In conclusion, this study demonstrates that PI3K displays a key regulatory function in sIL-1Ra production in human monocytes by regulating its transcription. Because sIL-1Ra is an important anti-inflammatory molecule, insight into the signaling mechanisms that control its production might contribute to the development of agents specifically interfering with inflammatory processes.
Disclosures
The authors have no financial conflict of interest.
Acknowledgements
We are indebted to Dr. W. Schlegel for discussion and scientific advice, and thank R. Rehm for skillful reading of the manuscript.
Footnotes
The costs of publication of this article were defrayed in part by the payment of page charges. This article must therefore be hereby marked advertisement in accordance with 18 U.S.C. Section 1734 solely to indicate this fact.

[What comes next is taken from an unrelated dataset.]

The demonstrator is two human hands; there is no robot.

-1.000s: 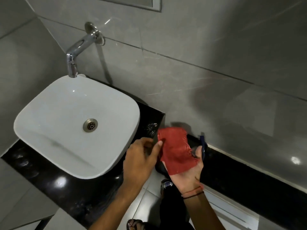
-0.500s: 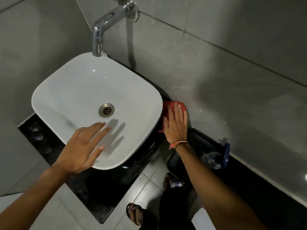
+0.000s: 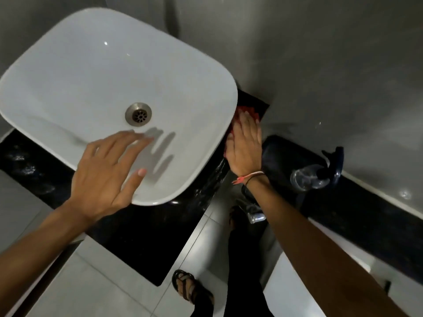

This work was supported by Grant 3200-068286.02 from the Swiss National Science Foundation and a grant from the Swiss Society for Multiple Sclerosis. The authors have no financial conflict of interest.
Abbreviations used in this paper: IL-1Ra, IL-1R antagonist; GAS, IFN-γ activation site; IFNAR, type I IFN receptor complex; IRS, insulin receptor substrate; sIL-1Ra, secreted IL-1Ra; siRNA, small interfering RNA.